**PROBLEM DETAILS**
Your answer must be an exact copy of the data below.

- - - - -

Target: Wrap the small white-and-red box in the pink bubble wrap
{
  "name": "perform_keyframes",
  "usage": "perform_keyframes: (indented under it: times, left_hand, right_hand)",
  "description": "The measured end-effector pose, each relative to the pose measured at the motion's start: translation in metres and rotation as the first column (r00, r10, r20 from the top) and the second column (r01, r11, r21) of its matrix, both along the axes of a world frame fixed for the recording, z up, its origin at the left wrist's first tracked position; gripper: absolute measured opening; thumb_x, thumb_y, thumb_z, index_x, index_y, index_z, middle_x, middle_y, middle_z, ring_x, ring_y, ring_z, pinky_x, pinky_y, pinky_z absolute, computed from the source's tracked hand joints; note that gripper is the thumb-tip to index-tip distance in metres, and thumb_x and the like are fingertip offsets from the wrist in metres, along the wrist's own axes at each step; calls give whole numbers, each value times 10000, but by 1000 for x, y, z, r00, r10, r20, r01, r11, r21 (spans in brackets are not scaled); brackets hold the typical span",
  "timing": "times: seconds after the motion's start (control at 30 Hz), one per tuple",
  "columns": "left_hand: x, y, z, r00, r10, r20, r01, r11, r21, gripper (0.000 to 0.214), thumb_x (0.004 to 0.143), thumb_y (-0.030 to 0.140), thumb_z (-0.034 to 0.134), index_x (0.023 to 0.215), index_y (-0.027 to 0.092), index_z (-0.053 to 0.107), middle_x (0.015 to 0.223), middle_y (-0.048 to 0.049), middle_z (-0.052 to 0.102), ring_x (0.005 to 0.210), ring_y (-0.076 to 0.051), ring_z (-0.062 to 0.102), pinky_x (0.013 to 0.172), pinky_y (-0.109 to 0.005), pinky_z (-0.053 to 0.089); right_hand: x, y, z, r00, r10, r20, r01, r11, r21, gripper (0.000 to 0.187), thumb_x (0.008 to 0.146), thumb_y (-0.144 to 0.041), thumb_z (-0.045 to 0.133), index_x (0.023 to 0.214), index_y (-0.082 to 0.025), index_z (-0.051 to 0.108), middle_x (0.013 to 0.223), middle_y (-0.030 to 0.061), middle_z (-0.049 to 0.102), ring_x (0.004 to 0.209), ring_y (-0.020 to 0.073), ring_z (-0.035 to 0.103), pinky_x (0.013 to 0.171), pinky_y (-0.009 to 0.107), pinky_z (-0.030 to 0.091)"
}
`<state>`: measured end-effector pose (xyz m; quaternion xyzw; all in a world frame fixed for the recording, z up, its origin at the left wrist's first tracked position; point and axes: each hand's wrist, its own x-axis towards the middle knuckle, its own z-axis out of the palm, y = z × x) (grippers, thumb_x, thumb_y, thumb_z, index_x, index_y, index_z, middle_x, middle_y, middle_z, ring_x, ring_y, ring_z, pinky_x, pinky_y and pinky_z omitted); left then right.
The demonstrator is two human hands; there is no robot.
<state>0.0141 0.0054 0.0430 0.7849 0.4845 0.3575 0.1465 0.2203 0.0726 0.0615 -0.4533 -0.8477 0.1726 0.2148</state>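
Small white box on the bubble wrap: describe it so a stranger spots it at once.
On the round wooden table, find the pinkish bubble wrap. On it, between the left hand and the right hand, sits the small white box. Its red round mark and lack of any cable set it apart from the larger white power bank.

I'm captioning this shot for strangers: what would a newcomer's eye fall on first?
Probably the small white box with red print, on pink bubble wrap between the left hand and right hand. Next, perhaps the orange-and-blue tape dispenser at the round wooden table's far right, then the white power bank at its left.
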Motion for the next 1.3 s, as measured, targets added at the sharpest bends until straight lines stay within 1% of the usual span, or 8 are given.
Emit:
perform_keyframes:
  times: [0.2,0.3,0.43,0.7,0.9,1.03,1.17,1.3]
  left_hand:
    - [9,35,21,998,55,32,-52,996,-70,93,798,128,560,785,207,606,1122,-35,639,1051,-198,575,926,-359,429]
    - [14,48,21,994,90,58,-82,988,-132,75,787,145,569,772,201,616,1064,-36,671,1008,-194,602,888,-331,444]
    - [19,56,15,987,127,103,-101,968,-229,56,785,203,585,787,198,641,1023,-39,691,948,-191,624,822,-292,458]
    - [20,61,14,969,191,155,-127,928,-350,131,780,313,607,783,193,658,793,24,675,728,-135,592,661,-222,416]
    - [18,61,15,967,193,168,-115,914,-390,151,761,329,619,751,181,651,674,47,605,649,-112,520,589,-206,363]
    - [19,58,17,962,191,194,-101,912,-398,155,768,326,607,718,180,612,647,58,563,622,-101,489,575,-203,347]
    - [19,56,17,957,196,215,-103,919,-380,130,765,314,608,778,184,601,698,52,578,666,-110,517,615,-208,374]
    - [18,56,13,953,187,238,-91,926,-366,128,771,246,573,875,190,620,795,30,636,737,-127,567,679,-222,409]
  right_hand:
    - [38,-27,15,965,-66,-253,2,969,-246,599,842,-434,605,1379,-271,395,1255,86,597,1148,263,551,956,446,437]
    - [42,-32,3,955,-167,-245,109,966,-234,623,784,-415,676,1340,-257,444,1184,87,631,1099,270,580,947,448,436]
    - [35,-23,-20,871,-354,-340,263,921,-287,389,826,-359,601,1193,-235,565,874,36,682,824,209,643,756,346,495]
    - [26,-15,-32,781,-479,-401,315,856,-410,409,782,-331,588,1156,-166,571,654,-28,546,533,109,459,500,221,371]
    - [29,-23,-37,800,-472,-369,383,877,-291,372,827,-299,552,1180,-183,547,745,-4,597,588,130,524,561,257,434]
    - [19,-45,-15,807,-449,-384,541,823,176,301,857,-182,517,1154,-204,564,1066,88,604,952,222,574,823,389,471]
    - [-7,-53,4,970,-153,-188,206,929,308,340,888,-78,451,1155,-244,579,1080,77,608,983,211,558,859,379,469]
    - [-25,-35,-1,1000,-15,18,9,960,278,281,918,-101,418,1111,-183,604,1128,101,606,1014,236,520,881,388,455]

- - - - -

**RESPONSE BOX**
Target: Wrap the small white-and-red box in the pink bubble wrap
{
  "name": "perform_keyframes",
  "usage": "perform_keyframes: (indented under it: times, left_hand, right_hand)",
  "description": "The measured end-effector pose, each relative to the pose measured at the motion's start: translation in metres and rotation as the first column (r00, r10, r20 from the top) and the second column (r01, r11, r21) of its matrix, both along the axes of a world frame fixed for the recording, z up, its origin at the left wrist's first tracked position; gripper: absolute measured opening; thumb_x, thumb_y, thumb_z, index_x, index_y, index_z, middle_x, middle_y, middle_z, ring_x, ring_y, ring_z, pinky_x, pinky_y, pinky_z absolute, computed from the source's tracked hand joints; note that gripper is the thumb-tip to index-tip distance in metres, and thumb_x and the like are fingertip offsets from the wrist in metres, along the wrist's own axes at each step; calls give whole numbers, each value times 10000, but by 1000 for x, y, z, r00, r10, r20, r01, r11, r21 (spans in brackets are not scaled); brackets hold the typical span",
  "timing": "times: seconds after the motion's start (control at 30 Hz), one per tuple",
  "columns": "left_hand: x, y, z, r00, r10, r20, r01, r11, r21, gripper (0.000 to 0.214), thumb_x (0.004 to 0.143), thumb_y (-0.030 to 0.140), thumb_z (-0.034 to 0.134), index_x (0.023 to 0.215), index_y (-0.027 to 0.092), index_z (-0.053 to 0.107), middle_x (0.015 to 0.223), middle_y (-0.048 to 0.049), middle_z (-0.052 to 0.102), ring_x (0.005 to 0.210), ring_y (-0.076 to 0.051), ring_z (-0.062 to 0.102), pinky_x (0.013 to 0.172), pinky_y (-0.109 to 0.005), pinky_z (-0.053 to 0.089); right_hand: x, y, z, r00, r10, r20, r01, r11, r21, gripper (0.000 to 0.187), thumb_x (0.008 to 0.146), thumb_y (-0.144 to 0.041), thumb_z (-0.045 to 0.133), index_x (0.023 to 0.214), index_y (-0.082 to 0.025), index_z (-0.051 to 0.108), middle_x (0.013 to 0.223), middle_y (-0.030 to 0.061), middle_z (-0.049 to 0.102), ring_x (0.004 to 0.209), ring_y (-0.020 to 0.073), ring_z (-0.035 to 0.103), pinky_x (0.013 to 0.171), pinky_y (-0.009 to 0.107), pinky_z (-0.030 to 0.091)"
}
`<state>`: measured end-effector pose (xyz m; quaternion xyzw; all in a world frame fixed for the recording, z up, its origin at the left wrist's first tracked position; point and axes: each hand's wrist, its own x-axis towards the middle knuckle, its own z-axis out of the palm, y = z × x) (grippers, thumb_x, thumb_y, thumb_z, index_x, index_y, index_z, middle_x, middle_y, middle_z, ring_x, ring_y, ring_z, pinky_x, pinky_y and pinky_z omitted); left then right.
The demonstrator is two human hands; there is no robot.
<state>0.0141 0.0054 0.0430 0.7849 0.4845 0.3575 0.1465 0.2203 0.0726 0.0615 -0.4533 -0.8477 0.1726 0.2148</state>
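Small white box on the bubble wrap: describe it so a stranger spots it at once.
On the round wooden table, find the pinkish bubble wrap. On it, between the left hand and the right hand, sits the small white box. Its red round mark and lack of any cable set it apart from the larger white power bank.

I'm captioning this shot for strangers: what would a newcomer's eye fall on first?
Probably the small white box with red print, on pink bubble wrap between the left hand and right hand. Next, perhaps the orange-and-blue tape dispenser at the round wooden table's far right, then the white power bank at its left.
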Motion for the next 1.3 s, as measured, targets added at the sharpest bends until straight lines stay within 1% of the usual span, or 8 are given.
Emit:
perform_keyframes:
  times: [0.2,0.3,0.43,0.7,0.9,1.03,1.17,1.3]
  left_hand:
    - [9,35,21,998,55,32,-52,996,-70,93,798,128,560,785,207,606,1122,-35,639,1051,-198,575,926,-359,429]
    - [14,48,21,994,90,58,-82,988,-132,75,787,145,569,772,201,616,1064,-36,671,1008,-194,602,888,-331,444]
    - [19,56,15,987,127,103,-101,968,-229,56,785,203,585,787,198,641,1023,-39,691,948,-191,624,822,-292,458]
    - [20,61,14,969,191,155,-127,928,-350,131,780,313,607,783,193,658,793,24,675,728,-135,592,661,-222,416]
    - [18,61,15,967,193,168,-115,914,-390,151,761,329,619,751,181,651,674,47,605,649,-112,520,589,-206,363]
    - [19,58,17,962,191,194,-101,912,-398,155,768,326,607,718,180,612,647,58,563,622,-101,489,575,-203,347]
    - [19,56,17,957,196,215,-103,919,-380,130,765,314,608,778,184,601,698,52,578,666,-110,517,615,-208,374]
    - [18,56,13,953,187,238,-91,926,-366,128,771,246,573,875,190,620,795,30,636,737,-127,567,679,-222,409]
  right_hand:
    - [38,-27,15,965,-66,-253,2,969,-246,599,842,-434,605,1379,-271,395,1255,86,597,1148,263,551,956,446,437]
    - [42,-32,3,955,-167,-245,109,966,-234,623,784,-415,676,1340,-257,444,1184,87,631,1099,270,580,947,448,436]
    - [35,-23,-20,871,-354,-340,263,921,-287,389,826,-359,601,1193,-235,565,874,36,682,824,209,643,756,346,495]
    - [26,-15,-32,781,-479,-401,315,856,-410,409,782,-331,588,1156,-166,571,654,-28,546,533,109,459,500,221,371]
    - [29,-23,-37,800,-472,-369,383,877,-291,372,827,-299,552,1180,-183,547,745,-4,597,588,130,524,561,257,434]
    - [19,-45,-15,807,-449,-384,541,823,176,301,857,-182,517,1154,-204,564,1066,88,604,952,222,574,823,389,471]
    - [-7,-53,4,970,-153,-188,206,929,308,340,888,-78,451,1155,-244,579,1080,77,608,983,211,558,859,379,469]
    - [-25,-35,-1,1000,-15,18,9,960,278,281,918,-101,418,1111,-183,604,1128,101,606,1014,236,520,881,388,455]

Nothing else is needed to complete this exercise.